The Western Australian government has offered $21.6 million to continue funding the Pawsey Supercomputing Centre until 2021.
The new funding - which kicks in next year - will allow the Pawsey Centre to support a variety of scientific research disciplines requiring high-level computational, visual and data management resources. The centre hosts one of the most powerful supercomputers in the world.
“The state’s long history of support has enabled the centre to become the most successful and long-standing e-research organisation in Australia,” WA premier Colin Barnett said in a statement.
The announcement follows a threat by the federal government to cut $150m of funding to the national research infrastructure strategy, which has helped fund the centre in the past.
Universities slammed the proposal, which was aimed at forcing the Senate to vote through a fee deregulation legislation package which failed to pass.
The Pawsey supercomputer is the most powerful in the southern hemisphere and is the 41st most powerful supercomputer in the world.
It is used by leading scientific organisations, industry and government to deliver data in radio astronomy, mining and energy, and medicine and health.
The WA state government has provided $30 million in funding since 2000.

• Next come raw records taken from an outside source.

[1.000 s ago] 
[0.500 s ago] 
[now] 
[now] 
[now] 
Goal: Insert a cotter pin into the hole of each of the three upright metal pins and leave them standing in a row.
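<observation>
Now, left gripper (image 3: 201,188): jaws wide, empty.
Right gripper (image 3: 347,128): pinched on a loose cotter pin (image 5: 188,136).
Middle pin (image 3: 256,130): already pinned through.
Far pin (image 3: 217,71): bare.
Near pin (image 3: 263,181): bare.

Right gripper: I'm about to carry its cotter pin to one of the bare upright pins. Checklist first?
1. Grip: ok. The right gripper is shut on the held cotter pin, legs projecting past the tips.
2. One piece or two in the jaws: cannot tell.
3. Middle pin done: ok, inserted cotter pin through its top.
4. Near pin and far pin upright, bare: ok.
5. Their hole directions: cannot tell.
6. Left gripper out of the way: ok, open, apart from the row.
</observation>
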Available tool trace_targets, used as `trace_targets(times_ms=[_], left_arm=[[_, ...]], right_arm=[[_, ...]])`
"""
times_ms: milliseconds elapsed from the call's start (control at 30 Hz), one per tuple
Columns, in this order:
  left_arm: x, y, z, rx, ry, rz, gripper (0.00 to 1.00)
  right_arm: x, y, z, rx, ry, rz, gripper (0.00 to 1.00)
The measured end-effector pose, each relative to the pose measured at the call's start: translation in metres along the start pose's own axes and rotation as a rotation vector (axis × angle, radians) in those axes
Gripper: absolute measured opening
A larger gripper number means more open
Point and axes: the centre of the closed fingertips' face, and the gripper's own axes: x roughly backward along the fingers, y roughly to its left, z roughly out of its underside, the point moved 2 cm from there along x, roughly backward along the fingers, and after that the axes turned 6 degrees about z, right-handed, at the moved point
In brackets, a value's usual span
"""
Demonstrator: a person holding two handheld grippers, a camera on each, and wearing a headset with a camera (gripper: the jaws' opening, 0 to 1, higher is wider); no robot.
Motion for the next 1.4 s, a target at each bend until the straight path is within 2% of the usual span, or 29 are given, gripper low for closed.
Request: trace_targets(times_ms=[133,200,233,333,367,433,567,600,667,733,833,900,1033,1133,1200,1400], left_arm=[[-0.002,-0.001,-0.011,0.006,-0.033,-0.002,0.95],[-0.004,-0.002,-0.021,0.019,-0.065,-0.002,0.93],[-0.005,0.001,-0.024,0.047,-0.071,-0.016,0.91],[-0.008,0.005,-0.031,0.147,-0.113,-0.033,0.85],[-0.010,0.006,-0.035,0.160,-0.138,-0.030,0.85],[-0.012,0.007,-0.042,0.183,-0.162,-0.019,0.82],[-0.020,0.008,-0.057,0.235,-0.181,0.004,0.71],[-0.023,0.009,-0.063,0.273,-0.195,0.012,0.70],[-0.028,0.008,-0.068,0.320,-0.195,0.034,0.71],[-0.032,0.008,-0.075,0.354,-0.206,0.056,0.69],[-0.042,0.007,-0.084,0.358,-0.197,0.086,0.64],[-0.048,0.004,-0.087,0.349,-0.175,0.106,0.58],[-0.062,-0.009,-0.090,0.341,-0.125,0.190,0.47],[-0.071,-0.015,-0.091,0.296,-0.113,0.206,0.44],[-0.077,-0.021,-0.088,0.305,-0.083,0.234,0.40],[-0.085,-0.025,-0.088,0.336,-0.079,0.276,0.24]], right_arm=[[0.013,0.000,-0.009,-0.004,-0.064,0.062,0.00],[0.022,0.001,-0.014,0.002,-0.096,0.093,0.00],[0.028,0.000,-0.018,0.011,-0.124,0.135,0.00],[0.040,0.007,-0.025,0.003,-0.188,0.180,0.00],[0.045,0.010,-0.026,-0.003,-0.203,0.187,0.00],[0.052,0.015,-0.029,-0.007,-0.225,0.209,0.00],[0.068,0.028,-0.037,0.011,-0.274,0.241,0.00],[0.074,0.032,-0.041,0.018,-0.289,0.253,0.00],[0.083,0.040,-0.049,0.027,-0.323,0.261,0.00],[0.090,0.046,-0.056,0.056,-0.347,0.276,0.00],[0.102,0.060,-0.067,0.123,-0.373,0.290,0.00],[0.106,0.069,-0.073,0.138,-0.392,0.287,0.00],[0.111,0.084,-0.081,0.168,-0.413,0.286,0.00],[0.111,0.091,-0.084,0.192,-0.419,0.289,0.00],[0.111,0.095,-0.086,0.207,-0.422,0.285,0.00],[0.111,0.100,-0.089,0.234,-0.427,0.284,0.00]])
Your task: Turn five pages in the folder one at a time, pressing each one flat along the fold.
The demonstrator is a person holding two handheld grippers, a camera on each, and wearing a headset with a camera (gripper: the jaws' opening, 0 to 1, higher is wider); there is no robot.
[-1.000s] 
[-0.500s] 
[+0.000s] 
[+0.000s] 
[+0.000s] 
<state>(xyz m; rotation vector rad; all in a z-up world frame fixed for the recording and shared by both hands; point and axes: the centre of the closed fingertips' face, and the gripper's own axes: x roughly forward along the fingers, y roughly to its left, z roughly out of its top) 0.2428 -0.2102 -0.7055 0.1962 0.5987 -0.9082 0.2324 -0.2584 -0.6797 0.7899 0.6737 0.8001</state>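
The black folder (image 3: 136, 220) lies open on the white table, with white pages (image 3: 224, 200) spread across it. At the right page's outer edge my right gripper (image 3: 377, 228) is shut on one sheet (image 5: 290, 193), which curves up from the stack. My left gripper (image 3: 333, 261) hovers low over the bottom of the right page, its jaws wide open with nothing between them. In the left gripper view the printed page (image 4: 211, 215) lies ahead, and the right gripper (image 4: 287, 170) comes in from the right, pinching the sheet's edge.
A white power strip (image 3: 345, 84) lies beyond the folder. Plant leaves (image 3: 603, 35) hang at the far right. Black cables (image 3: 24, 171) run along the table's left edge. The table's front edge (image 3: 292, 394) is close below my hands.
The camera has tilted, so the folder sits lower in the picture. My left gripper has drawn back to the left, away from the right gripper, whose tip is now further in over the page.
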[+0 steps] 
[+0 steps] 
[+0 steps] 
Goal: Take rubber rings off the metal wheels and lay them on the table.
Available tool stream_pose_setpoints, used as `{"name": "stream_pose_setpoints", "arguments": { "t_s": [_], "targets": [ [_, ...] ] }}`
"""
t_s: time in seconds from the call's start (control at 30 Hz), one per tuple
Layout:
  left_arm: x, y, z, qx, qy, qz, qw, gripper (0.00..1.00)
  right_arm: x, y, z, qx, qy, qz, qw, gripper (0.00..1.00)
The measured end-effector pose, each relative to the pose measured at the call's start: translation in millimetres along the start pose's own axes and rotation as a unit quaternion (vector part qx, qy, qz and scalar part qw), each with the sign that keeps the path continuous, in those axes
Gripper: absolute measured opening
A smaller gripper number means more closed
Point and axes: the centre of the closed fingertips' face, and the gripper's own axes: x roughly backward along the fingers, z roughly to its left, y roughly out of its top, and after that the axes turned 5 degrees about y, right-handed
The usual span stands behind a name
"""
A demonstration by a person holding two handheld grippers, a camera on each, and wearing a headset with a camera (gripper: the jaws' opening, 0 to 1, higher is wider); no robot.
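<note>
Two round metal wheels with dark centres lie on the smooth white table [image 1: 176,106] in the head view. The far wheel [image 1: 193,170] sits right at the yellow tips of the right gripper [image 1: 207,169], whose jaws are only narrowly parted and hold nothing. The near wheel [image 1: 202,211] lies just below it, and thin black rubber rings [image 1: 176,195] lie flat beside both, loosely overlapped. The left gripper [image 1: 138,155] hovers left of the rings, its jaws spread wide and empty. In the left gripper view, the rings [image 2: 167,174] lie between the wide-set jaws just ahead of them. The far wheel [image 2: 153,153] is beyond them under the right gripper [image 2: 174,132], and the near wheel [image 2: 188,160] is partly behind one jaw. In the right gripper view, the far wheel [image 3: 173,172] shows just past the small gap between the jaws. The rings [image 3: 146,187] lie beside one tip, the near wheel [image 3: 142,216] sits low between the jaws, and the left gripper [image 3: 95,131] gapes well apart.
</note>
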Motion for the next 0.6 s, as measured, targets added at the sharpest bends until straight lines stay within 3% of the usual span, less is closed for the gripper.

Its new funding committment was not detailed in the most recent state budget, which will seek to save 15 percent from agencies with the highest tech spend and redireect $25 million into an ICT renewal and reform fund.
The premier's office has been contacted for more detail.
Further operational funding will be provided by the centre's joint partners, namely the CSIRO, Curtin University, Edith Cowan University, Murdoch University and the University of Western Australia.